A Virginia Department of Historical Resources roadside marker will be officially unveiled and dedicated at the county's former high school on Luray Avenue, said Patrick Farris, executive director of the Warren Heritage Society.
The county's then segregated high school was closed in 1958 to avoid mandated public school integration. The closing rippled through the county, Farris said, as families scrambled to find ways to continue their children's education.
When the school was reopened in February 1959, the 23 black students who enrolled at the school entered a building that had been emptied.
By the time massive resistance laws were overturned, many of the white high school students had either left the county or made other arrangements to attend school, Farris said. The group of black students attended a school building designed to hold close to a thousand pupils, Farris said, with teachers holding classes for two or three pupils.
"They hold the honor and the distinction of integrating that high school," Farris said.
However, the community was ready in other ways for desegregation, Farris said, pointing out the speed with which the county reopened the school.
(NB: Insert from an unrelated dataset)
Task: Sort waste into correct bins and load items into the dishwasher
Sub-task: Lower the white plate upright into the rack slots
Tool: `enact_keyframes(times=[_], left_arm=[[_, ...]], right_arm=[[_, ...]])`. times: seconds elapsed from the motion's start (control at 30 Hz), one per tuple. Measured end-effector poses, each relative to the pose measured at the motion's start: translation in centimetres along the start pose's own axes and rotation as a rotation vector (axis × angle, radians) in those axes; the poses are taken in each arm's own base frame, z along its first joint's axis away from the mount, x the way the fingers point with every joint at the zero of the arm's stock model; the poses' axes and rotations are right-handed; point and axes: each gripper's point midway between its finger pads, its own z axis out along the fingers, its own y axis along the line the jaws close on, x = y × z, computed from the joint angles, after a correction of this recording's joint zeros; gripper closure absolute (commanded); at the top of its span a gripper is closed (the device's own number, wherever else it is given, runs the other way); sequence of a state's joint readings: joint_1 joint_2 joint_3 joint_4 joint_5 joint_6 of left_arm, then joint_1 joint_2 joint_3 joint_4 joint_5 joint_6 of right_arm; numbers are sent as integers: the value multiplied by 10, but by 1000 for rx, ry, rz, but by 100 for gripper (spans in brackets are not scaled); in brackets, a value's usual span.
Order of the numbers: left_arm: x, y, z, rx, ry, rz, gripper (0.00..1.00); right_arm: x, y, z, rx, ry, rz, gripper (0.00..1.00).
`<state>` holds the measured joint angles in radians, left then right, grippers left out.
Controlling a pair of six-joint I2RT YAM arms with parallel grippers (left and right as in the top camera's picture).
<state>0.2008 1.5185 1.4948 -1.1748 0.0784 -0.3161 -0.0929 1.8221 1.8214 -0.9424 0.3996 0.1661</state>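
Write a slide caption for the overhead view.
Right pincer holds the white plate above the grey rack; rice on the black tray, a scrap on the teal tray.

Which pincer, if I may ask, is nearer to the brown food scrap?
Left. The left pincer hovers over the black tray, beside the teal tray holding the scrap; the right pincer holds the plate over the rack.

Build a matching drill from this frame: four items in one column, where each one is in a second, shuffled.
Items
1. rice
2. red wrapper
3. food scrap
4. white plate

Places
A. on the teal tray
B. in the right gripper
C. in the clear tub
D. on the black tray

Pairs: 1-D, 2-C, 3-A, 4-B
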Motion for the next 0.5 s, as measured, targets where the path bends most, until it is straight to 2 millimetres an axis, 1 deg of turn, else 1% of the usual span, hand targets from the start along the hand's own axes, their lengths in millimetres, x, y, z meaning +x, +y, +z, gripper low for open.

Many school systems that shut down under massive resistance found other ways to skirt the law, and often local school boards simply refused to submit budgets to county governments.
"On a local level, they resisted desegregation," Farris said.
The dedication ceremony will include members of that original class of black pupils, Farris said. Members of Warren County High School senior class of 1959, dubbed the "Lost Class of 1959," also will be present.
June Jeffrey, vice president of class of 1959, and the Rev. James M. Kilby, son of local civil rights figure James W. Kilby, are scheduled as joint keynote speakers.
The younger Kilby's father filed the original suit that prompted the closing, fighting for his children's right to an equal education.
"[The marker] is a great tribute to my father and the 23 students who integrated Warren County High School and to the history of Warren County," Kilby said.
The ceremony also allows people another chance to see the newly renovated building, which has been reborn as the county's new middle school building.
"This is so much more than the cast iron of the marker," Farris said. "It is a way for the community to acknowledge the pain it suffered and come together in a positive way."
The Virginia Department of Historic Resources Historical Marker Placement Ceremony will be held at Warren County Middle School on 240 Luray Ave. on Wednesday at 5 p.m.